CDC File Transfer

github.com

352 points by GalaxySnail 16 hours ago


EdSchouten - 13 hours ago

I’ve also been doing lots of experimenting with Content Defined Chunking since last year (for https://bonanza.build/). One of the things I discovered is that the most commonly used algorithm FastCDC (also used by this project) can be improved significantly by looking ahead. An implementation of that can be found here:

https://github.com/buildbarn/go-cdc

MayeulC - 10 hours ago

I am quite confused; doesn't rsync already use content-defined chunk boundaries, with a condition on the rolling hash to define boundaries?

https://en.wikipedia.org/wiki/Rolling_hash#Content-based_sli...

https://en.wikipedia.org/wiki/Rolling_hash#Content-based_sli...

The speed improvements over rsync seem related to a more efficient rolling hash algorithm, and possibly by using native windows executables instead of cygwin (windows file systems are notoriously slow, maybe that plays a role here).

Or am I missing something?

In any case, the performance boost is interesting. Glad the source was opened, and I hope it finds its way into rsync.

rekttrader - 15 hours ago

Nice to see Stadia had some long term benefit. It’s a shame they don’t make a self hosted version but if you did that it’s just piracy in today’s drm world.

wheybags - 11 hours ago

If anyone else was left wondering about the details of how CDC actually generates chunks, I found these two blog posts explained the idea pretty clearly:

https://joshleeb.com/posts/content-defined-chunking.html

https://joshleeb.com/posts/gear-hashing.html

tgsovlerkhgsel - 10 hours ago

Key sentence: "The remote diffing algorithm is based on CDC [Content Defined Chunking]. In our tests, it is up to 30x faster than the one used in rsync (1500 MB/s vs 50 MB/s)."

bilekas - 9 hours ago

This is actually kind of cool, I've implemented my own version of this for my job and seems to be something that's important when the numbers gets tight, but if I remember correctly for their case i guess, wouldn't it have been easier to work from rsynch?

> scp always copies full files, there is no "delta mode" to copy only the things that changed, it is slow for many small files, and there is no fast compression.
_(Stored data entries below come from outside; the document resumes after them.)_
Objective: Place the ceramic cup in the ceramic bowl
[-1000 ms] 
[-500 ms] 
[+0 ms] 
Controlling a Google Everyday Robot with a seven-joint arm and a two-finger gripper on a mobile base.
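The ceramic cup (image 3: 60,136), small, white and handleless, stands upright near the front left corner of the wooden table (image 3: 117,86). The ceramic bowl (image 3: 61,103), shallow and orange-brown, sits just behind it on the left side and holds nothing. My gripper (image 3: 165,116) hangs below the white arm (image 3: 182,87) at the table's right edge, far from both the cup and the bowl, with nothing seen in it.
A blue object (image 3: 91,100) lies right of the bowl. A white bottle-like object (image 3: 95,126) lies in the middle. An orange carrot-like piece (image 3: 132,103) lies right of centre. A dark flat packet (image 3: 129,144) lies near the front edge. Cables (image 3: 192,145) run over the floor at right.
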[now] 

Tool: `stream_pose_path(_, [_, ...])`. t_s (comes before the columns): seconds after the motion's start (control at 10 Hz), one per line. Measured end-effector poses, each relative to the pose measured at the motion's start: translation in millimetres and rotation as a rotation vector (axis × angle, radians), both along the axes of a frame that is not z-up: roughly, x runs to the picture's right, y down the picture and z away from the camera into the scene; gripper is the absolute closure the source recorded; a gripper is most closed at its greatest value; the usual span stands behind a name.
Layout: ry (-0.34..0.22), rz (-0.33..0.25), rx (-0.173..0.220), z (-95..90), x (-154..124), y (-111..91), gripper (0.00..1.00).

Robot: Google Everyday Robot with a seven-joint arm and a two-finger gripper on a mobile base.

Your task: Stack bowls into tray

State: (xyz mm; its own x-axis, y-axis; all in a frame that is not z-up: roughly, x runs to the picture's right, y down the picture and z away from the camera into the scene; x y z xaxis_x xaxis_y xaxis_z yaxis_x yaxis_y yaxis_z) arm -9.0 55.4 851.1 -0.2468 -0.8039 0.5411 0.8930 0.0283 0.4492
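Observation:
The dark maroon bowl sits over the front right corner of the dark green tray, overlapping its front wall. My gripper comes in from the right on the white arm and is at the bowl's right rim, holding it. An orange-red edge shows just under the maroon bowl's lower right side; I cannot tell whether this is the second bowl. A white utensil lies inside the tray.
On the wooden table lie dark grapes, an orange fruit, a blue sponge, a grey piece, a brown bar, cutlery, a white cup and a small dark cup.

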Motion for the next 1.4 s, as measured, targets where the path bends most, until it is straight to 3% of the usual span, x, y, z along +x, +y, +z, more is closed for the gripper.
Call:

I havent tried it myself but doesnt this already suit that requirement ? https://docs.rc.fas.harvard.edu/kb/rsync/

> Compression If the SOURCE and DESTINATION are on different machines with fast CPUs, especially if they’re on different networks (e.g. your home computer and the FASRC cluster), it’s recommended to add the -z option to compress the data that’s transferred. This will cause more CPU to be used on both ends, but it is usually faster.

Maybe it's not fast enough, but seems a better place to start than scp imo.

AnonC - 12 hours ago

Does anyone know if there’s work being done to integrate this into the standard rsync tool (even as an optional feature)? It seems like a very useful improvement that ought to be available widely. From this website it seems a bit disappointing that it’s not even available for Linux to Linux transfers.

velcrovan - 3 hours ago

> Download the precompiled binaries from the latest release to a Windows device and unzip them. The Linux binaries are automatically deployed to ~/.cache/cdc-file-transfer by the Windows tools. There is no need to manually deploy them.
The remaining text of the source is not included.